My ego isn’t tied up in my baking. That might sound strange to anyone who’s heard tell of the “sobbing in front of the oven before lemon friend’s birthday” incident of 2021. But it’s true.

I know I’m good. And I don’t need you to tell me that. My confidence doesn’t hinge on your opinion; we’re way beyond that. The only person I need to please is myself. Don’t get me wrong, I love when people love my work. And I will absolutely go out of my way to find the perfect recipe to make someone’s day special. I want to resurrect your childhood, and I want you to be stoked about it.

But no amount of consolation is going to smooth over the fact that the cake was a little dry. The texture was great, and the flavour was… normal, but the cake was dry. I’m not afraid to say it. I know it’s the truth. And I’m not afraid of the truth. It doesn’t make me any less skilled at my craft to admit that this wasn’t my best work. In fact, it kind of opens up opportunities for the magical days when it actually is my finest work. Sometimes I nail it. Other days I don’t nail it. And that is ok. Every day cannot be Christmas morning. Then it wouldn’t be special. 

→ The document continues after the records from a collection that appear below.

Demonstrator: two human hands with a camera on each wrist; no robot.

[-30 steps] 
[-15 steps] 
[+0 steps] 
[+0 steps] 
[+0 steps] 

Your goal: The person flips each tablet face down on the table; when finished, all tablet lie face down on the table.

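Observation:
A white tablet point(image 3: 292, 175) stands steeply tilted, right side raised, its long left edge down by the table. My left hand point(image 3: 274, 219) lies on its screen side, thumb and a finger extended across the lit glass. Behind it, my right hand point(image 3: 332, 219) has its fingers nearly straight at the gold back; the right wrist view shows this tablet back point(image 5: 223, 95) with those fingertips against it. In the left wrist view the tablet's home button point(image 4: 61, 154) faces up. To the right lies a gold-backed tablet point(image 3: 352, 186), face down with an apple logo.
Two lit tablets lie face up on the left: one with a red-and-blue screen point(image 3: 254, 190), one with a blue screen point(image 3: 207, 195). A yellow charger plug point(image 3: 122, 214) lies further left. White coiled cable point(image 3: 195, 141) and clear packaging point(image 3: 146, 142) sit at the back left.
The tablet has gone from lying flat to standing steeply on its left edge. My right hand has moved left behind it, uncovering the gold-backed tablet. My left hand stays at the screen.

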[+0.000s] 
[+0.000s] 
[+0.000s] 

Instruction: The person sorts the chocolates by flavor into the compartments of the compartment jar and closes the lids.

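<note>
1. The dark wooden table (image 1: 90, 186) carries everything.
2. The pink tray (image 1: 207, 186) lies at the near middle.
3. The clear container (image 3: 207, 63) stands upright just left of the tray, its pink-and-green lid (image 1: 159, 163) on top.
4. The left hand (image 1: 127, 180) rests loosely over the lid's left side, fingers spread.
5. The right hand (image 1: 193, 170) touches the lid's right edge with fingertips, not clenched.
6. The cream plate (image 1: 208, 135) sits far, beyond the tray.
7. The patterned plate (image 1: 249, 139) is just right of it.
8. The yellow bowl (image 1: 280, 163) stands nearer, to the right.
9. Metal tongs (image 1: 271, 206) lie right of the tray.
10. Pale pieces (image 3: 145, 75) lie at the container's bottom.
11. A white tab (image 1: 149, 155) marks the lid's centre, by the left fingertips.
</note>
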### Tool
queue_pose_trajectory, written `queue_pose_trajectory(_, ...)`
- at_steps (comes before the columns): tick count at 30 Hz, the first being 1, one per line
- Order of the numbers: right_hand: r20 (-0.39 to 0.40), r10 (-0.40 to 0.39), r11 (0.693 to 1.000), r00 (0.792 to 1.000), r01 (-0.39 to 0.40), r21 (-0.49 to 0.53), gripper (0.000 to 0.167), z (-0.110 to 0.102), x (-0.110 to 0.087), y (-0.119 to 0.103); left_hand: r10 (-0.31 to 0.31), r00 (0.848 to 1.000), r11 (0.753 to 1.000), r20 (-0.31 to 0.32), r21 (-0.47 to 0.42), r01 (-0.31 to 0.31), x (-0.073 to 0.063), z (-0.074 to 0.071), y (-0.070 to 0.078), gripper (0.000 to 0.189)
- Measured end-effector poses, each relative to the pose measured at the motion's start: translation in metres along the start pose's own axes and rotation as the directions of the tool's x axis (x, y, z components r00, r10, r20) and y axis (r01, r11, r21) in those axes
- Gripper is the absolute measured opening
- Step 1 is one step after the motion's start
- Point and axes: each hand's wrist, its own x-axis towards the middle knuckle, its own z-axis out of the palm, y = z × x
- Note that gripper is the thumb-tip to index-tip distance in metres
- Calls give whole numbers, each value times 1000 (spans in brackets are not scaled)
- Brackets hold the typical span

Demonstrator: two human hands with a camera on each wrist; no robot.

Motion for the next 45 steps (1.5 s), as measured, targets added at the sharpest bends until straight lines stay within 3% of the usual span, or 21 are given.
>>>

But more than just “consolation would be ineffective” — consolation is unnecessary. I don’t know if people think I’m out here playing golf or what, but my (metaphorical only!) game is baseball. This is a batting average sport. I don’t have to hit it out of the park on every swing. I can bat .400 and hit plenty of singles and still go down in the hall of fame. 

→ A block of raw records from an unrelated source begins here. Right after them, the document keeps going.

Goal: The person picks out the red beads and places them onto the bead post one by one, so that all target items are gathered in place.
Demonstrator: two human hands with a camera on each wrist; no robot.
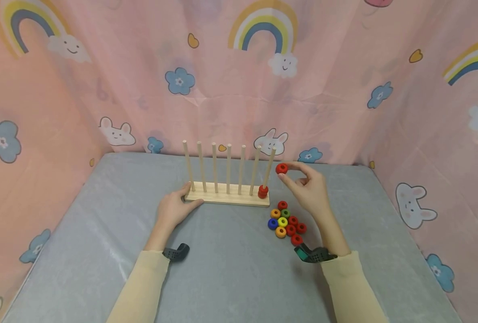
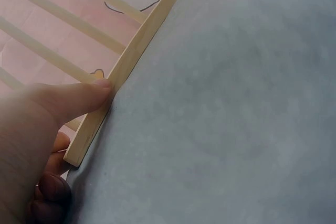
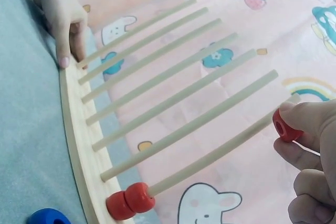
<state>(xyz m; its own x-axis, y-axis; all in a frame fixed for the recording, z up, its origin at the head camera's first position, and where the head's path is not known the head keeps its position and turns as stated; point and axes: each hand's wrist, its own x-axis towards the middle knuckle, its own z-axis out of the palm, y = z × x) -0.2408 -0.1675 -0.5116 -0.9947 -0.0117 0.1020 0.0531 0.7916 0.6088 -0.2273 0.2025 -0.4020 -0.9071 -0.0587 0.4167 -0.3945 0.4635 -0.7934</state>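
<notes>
A wooden peg stand (image 1: 227, 194) with a row of several upright rods stands on the table. Two red beads (image 1: 263, 192) are stacked on its rightmost rod. My left hand (image 1: 175, 210) grips the left end of the base, thumb (image 2: 97, 94) along the front edge and fingers behind. Between thumb and fingertips my right hand (image 1: 309, 188) pinches another red bead (image 1: 281, 168), raised beside the top of that rightmost rod. In the right wrist view the pinched bead (image 3: 286, 127) shows its hole, close to the rod's tip.
Loose beads lie in a cluster in front of the stand's right end, among them a blue bead (image 1: 273, 224), a yellow bead (image 1: 282, 222), a green bead (image 1: 285, 213) and several red ones. A pink patterned curtain (image 1: 223, 89) rises behind the grey table (image 1: 223, 269).
</notes>
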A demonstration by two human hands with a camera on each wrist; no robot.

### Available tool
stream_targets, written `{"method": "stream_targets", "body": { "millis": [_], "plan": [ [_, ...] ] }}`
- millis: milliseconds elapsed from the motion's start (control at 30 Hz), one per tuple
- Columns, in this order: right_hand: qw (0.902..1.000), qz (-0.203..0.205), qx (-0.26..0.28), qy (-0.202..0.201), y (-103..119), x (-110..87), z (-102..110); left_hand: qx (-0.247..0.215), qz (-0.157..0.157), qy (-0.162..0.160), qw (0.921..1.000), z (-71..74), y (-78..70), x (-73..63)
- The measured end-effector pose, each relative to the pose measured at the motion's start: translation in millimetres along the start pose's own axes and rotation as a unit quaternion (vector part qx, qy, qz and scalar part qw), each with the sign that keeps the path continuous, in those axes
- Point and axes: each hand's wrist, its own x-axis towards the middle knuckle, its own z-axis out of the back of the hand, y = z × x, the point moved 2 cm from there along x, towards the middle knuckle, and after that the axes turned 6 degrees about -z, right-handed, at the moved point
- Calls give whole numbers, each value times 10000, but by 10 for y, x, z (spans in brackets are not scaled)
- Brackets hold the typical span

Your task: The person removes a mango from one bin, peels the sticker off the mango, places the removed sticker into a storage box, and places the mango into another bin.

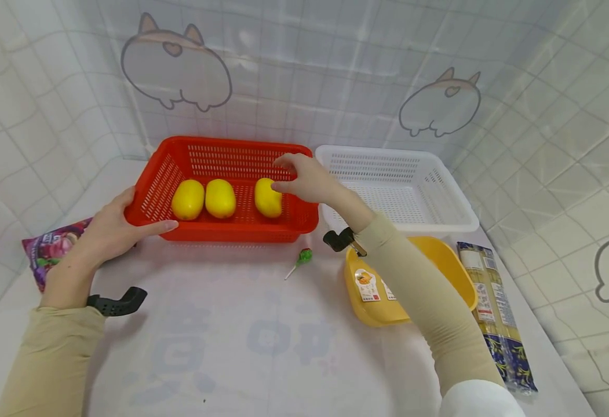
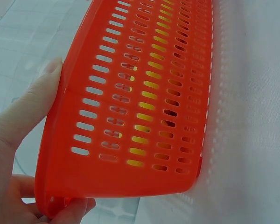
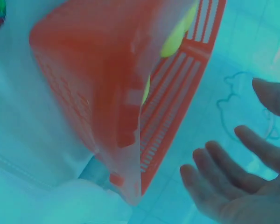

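Observation:
Three smooth yellow fruits, mango-like in shape, lie in a red slotted plastic basket (image 1: 236, 233). Two of them, the left fruit (image 1: 188, 200) and the middle fruit (image 1: 221, 198), sit side by side; the third fruit (image 1: 268, 198) lies apart toward the right end. My left hand (image 1: 108, 231) grips the basket's left end, thumb along the front rim and fingers curled round the end rim in the left wrist view. Over the basket's right end hovers my right hand (image 1: 306, 180), fingers spread and loosely bent, holding nothing; in the right wrist view it appears apart from the basket.
A white basket (image 1: 398, 223) stands right of the red one, with a yellow tub (image 1: 379, 313) before it, partly behind my right arm. A green lollipop (image 1: 304, 256) lies near the middle. Long packets (image 1: 492, 307) lie far right, a purple bag (image 1: 48, 249) far left.

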Motion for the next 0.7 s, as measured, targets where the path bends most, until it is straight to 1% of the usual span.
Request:
{"method": "stream_targets", "body": {
  "millis": [167, 300, 500, 700],
  "plan": [
    [9998, -42, 59, -192, -40, -229, -36, 12, 48, 21, 10000, -5, 12, 12],
    [9996, -89, 99, -229, -132, -378, -77, 2, 43, 42, 10000, 1, 19, 11],
    [9988, -179, 356, -268, -250, -615, -100, 44, 44, 30, 10000, 4, 33, 22],
    [9970, -224, 602, -439, -354, -828, -118, 30, 70, 28, 10000, -6, 35, 21]
  ]
}}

I didn’t even write the recipe! I tried something out for the first time. If I’m going to be too afraid to fail to even try, I don’t belong in the kitchen. Is there a kitchen you ought to be failing in this week? 

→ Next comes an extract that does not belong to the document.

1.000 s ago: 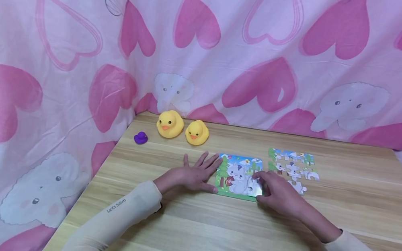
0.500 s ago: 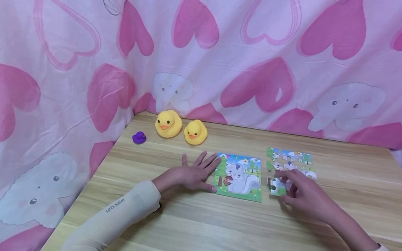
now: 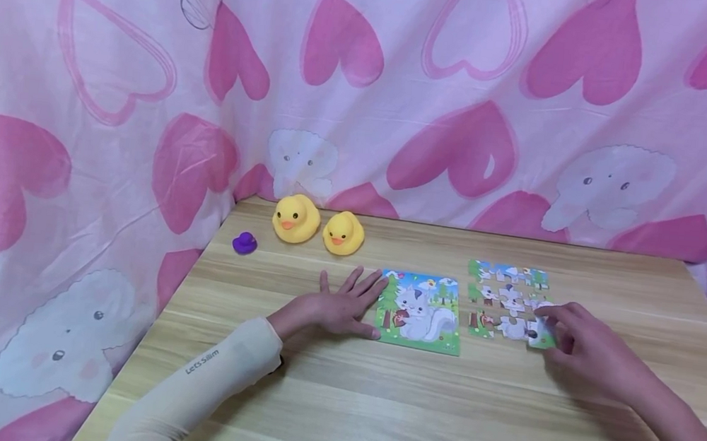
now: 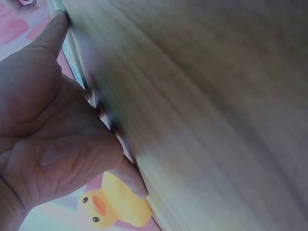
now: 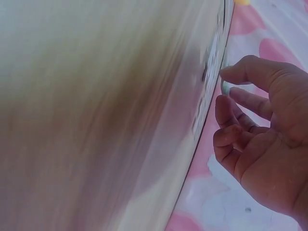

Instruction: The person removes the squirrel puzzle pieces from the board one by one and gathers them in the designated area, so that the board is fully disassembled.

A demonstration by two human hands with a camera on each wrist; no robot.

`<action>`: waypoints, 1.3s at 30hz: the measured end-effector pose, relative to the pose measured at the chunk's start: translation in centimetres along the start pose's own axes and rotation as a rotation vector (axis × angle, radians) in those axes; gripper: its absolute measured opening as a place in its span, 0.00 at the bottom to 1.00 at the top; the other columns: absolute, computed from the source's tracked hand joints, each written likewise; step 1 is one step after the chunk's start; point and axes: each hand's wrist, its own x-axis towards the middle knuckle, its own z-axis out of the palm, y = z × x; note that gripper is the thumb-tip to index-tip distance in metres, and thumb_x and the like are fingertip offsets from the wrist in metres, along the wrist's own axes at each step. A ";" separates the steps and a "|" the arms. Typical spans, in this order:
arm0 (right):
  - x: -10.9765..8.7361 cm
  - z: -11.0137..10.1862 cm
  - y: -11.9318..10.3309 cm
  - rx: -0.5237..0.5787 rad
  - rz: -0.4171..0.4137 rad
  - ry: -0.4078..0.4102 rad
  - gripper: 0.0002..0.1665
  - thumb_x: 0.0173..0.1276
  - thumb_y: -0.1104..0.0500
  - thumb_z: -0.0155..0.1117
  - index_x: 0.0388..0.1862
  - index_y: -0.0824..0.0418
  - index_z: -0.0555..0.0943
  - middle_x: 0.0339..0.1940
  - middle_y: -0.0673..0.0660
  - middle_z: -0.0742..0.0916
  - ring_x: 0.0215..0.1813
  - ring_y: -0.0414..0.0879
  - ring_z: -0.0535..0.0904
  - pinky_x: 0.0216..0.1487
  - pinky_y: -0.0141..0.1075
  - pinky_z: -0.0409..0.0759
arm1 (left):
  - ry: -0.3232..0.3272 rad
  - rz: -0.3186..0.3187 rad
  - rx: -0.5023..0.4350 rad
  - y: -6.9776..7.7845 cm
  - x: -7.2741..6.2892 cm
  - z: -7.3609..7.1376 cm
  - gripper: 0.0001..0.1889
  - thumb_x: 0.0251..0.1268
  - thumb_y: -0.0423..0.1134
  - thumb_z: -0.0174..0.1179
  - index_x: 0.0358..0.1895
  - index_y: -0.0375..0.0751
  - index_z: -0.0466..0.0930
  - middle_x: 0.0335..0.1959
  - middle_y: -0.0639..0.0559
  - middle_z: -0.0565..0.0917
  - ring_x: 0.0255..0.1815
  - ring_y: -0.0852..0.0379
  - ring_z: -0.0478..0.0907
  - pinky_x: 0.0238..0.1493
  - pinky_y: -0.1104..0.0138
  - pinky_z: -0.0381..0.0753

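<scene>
My right hand (image 3: 596,354) pinches a jigsaw puzzle piece (image 3: 543,334) between thumb and fingers, at the lower right corner of a group of puzzle pieces (image 3: 511,328). In the right wrist view a thin edge of the held piece (image 5: 225,86) shows between thumb and fingertip, the other fingers curled in. The left hand (image 3: 345,310) lies spread on the table, its fingertips and thumb at the left edge of a square picture board (image 3: 423,319) with a white squirrel. Seen from the left wrist, the left palm (image 4: 53,139) is close over the wood.
Two yellow rubber ducks (image 3: 296,219) and a small purple duck (image 3: 245,243) stand at the table's back left. The pieces lie in rows right of the board, matching parts of its picture. A pink heart-print curtain (image 3: 337,119) hangs behind the wooden table (image 3: 374,407).
The right hand has moved rightward with the puzzle piece, from over the board, past the lower left of the pieces, to their lower right corner. The left hand has stayed put.
</scene>
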 end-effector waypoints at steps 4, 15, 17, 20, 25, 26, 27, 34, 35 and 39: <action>-0.1 -0.4 1.0 -0.050 -0.007 0.026 0.37 0.58 0.65 0.78 0.67 0.62 0.79 0.49 0.58 0.81 0.36 0.42 0.74 0.33 0.29 0.73 | -0.003 0.001 0.002 0.0 -0.1 -0.1 0.56 0.72 0.73 0.55 0.87 0.63 0.26 0.90 0.59 0.25 0.90 0.43 0.20 0.70 0.17 0.23; -0.1 -0.3 1.9 -0.035 0.044 -0.059 0.35 0.58 0.65 0.76 0.67 0.63 0.79 0.48 0.58 0.82 0.40 0.45 0.76 0.35 0.29 0.75 | -0.008 -0.004 -0.019 -0.2 -0.4 0.1 0.57 0.71 0.73 0.56 0.88 0.64 0.27 0.90 0.59 0.25 0.90 0.43 0.20 0.70 0.17 0.21; -0.1 -0.2 2.1 -0.029 0.047 -0.067 0.35 0.59 0.65 0.76 0.67 0.62 0.80 0.49 0.59 0.82 0.41 0.45 0.76 0.36 0.29 0.76 | -0.006 0.001 -0.018 -0.1 -0.4 0.2 0.56 0.71 0.73 0.56 0.88 0.63 0.27 0.90 0.59 0.25 0.90 0.43 0.20 0.70 0.17 0.22; -0.2 0.0 2.3 -0.030 0.044 -0.077 0.35 0.60 0.64 0.76 0.68 0.61 0.80 0.51 0.58 0.83 0.43 0.45 0.76 0.37 0.29 0.77 | -0.005 0.007 -0.012 0.0 -0.4 0.3 0.56 0.71 0.73 0.55 0.88 0.62 0.27 0.90 0.58 0.25 0.90 0.42 0.20 0.70 0.17 0.22; -0.4 0.1 2.7 -0.024 0.062 -0.093 0.35 0.62 0.63 0.76 0.69 0.60 0.79 0.53 0.60 0.83 0.44 0.46 0.77 0.37 0.28 0.77 | -0.001 0.018 -0.007 0.2 -0.2 0.4 0.56 0.71 0.73 0.55 0.88 0.63 0.26 0.90 0.58 0.25 0.90 0.43 0.19 0.70 0.17 0.21; -0.4 0.1 2.8 -0.023 0.065 -0.092 0.35 0.62 0.64 0.76 0.69 0.60 0.79 0.53 0.60 0.83 0.44 0.47 0.77 0.37 0.28 0.77 | 0.000 0.019 -0.004 0.2 -0.2 0.4 0.56 0.71 0.73 0.55 0.88 0.63 0.26 0.90 0.58 0.25 0.90 0.43 0.19 0.70 0.17 0.21; -0.4 0.1 2.8 -0.021 0.067 -0.090 0.35 0.62 0.64 0.76 0.69 0.60 0.79 0.53 0.61 0.83 0.44 0.47 0.77 0.37 0.28 0.78 | 0.001 0.020 -0.002 0.3 -0.1 0.4 0.56 0.71 0.73 0.55 0.88 0.63 0.26 0.90 0.58 0.25 0.90 0.43 0.19 0.70 0.17 0.22; -0.6 -0.1 2.5 -0.030 0.045 -0.054 0.34 0.61 0.68 0.72 0.68 0.60 0.79 0.54 0.63 0.82 0.43 0.46 0.78 0.37 0.31 0.78 | -0.004 0.009 -0.011 0.3 -0.3 0.3 0.56 0.70 0.73 0.56 0.88 0.64 0.27 0.90 0.59 0.26 0.90 0.44 0.19 0.70 0.17 0.21; -0.6 -0.2 2.4 -0.033 0.042 -0.046 0.33 0.62 0.68 0.70 0.68 0.60 0.79 0.54 0.64 0.82 0.43 0.46 0.78 0.37 0.32 0.78 | -0.003 0.005 -0.007 0.3 -0.4 0.3 0.56 0.70 0.73 0.56 0.88 0.64 0.27 0.90 0.59 0.26 0.90 0.44 0.19 0.70 0.17 0.21; -0.6 -0.6 2.1 -0.034 0.058 -0.044 0.32 0.65 0.68 0.66 0.70 0.62 0.77 0.56 0.66 0.81 0.44 0.49 0.78 0.40 0.38 0.79 | -0.002 -0.007 -0.003 0.1 -0.7 0.1 0.56 0.70 0.74 0.56 0.88 0.64 0.28 0.90 0.60 0.27 0.90 0.44 0.20 0.71 0.17 0.23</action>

So the white velvet cake I tried making wasn’t all that special. If you need a white cake, the Two Chicks from the Sticks Grandma’s Almond Snow Cake still, well… takes the cake (Sorry for that). This one was pulling away from the sides while it was still raw on the inside — I had to keep baking it!  

Sarah wins the Ermine Buttercream wars, as if that was a thing. She beat out Two Chicks (lumpy?) and Lagerstrom (tasteless?) and Zoe (not as amazing as I dreamed it would be, considering I sacrificed a vanilla bean?). The texture’s simply unsurpassed, and it’s not that sweet of a frosting. If you were wondering, a principle problem with Ermine is that it absorbs flavour like crazy. The solution is to add more flavouring until it tastes right. That’s normal and ok. Here, I worked too hard to get to purple and had to add some more vanilla to mask the chemical-y taste of the gel food colouring. Straight purple got me to grey, so I had to add blue and fuscia, which was just a lot of dye by the end. Why is purple such a challenge? 

A perfectly serviceable cake for a lovely evening. Still fulfilled Julia Child’s core directive:

“A party without a cake is just a meeting.”